## ABOUT THIS TASK
Each record below should be printed exactly as it was written.

/---

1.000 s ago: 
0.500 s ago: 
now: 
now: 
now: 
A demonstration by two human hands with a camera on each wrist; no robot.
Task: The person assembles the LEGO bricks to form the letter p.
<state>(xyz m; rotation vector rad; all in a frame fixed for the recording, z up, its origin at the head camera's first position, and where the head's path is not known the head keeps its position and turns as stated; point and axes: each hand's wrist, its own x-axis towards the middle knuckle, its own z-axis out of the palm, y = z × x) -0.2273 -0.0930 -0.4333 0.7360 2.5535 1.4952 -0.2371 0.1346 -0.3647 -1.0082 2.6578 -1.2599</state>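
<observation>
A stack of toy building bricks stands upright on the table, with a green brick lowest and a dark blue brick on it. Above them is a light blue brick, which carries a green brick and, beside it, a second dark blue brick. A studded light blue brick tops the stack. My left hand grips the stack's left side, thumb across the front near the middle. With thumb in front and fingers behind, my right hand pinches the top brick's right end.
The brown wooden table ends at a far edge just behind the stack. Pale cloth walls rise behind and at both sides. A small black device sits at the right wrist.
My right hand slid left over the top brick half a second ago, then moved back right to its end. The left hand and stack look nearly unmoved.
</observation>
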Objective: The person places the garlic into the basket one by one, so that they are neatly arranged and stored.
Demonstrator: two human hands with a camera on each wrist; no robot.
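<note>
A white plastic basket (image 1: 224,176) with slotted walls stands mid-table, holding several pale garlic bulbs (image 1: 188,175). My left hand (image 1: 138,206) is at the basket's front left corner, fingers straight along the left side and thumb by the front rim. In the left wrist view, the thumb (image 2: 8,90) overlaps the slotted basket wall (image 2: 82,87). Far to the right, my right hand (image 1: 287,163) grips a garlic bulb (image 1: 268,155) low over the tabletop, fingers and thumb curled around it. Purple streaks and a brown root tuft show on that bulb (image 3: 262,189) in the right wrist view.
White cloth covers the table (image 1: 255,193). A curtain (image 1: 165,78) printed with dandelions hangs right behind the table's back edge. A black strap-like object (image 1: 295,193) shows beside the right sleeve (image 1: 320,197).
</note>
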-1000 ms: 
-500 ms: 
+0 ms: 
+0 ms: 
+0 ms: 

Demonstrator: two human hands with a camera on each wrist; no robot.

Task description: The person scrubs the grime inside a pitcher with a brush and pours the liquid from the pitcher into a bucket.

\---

## EXPECTED ANSWER
1.000 s ago: 
0.500 s ago: 
now: 
now: 
now: 
A demonstration by two human hands with a camera on each wrist; no robot.
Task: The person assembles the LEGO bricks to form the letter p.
<state>(xyz m; rotation vector rad; all in a frame fixed for the recording, z up, its origin at the head camera's first position, and where the head's path is not known the head keeps its position and turns as stated; point and axes: each hand's wrist, its own x-axis towards the middle knuckle, its own z-axis out of the palm, y = z × x) -0.2273 -0.0930 -0.4333 0.7360 2.5535 1.4952 -0.2371 0.1346 -0.3647 -1.0082 2.6578 -1.2599</state>
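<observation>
A stack of toy building bricks stands upright on the table, with a green brick lowest and a dark blue brick on it. Above them is a light blue brick, which carries a green brick and, beside it, a second dark blue brick. A studded light blue brick tops the stack. My left hand grips the stack's left side, thumb across the front near the middle. With thumb in front and fingers behind, my right hand pinches the top brick's right end.
The brown wooden table ends at a far edge just behind the stack. Pale cloth walls rise behind and at both sides. A small black device sits at the right wrist.
My right hand slid left over the top brick half a second ago, then moved back right to its end. The left hand and stack look nearly unmoved.
</observation>
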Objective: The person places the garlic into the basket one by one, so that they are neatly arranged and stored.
Demonstrator: two human hands with a camera on each wrist; no robot.
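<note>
A white plastic basket (image 1: 224,176) with slotted walls stands mid-table, holding several pale garlic bulbs (image 1: 188,175). My left hand (image 1: 138,206) is at the basket's front left corner, fingers straight along the left side and thumb by the front rim. In the left wrist view, the thumb (image 2: 8,90) overlaps the slotted basket wall (image 2: 82,87). Far to the right, my right hand (image 1: 287,163) grips a garlic bulb (image 1: 268,155) low over the tabletop, fingers and thumb curled around it. Purple streaks and a brown root tuft show on that bulb (image 3: 262,189) in the right wrist view.
White cloth covers the table (image 1: 255,193). A curtain (image 1: 165,78) printed with dandelions hangs right behind the table's back edge. A black strap-like object (image 1: 295,193) shows beside the right sleeve (image 1: 320,197).
</note>
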-1000 ms: 
-500 ms: 
+0 ms: 
+0 ms: 
+0 ms: 

Demonstrator: two human hands with a camera on each wrist; no robot.

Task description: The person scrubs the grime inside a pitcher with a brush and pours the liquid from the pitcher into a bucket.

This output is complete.